**Task objective:**
Transcribe the listing from its top line through the line with "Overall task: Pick". Keep it exact, both ends included, and add nothing.

**Data excerpt:**
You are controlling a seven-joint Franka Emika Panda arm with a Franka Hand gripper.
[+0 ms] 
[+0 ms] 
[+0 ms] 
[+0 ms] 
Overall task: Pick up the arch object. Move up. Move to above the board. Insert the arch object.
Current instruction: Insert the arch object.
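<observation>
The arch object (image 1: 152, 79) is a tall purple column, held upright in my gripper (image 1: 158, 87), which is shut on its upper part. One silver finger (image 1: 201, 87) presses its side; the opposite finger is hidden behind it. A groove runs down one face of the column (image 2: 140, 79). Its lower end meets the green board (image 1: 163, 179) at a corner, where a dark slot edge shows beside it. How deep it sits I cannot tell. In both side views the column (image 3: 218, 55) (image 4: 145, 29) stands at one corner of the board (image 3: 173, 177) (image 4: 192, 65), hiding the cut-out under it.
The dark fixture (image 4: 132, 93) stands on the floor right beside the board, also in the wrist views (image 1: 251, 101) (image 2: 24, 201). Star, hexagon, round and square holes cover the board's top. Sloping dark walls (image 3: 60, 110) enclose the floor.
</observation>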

**Solved problem:**
You are controlling a seven-joint Franka Emika Panda arm with a Franka Hand gripper.
[+0 ms] 
[+0 ms] 
[+0 ms] 
[+0 ms] 
Overall task: Pick up the arch object. Move up. Move to above the board. Insert the arch object.

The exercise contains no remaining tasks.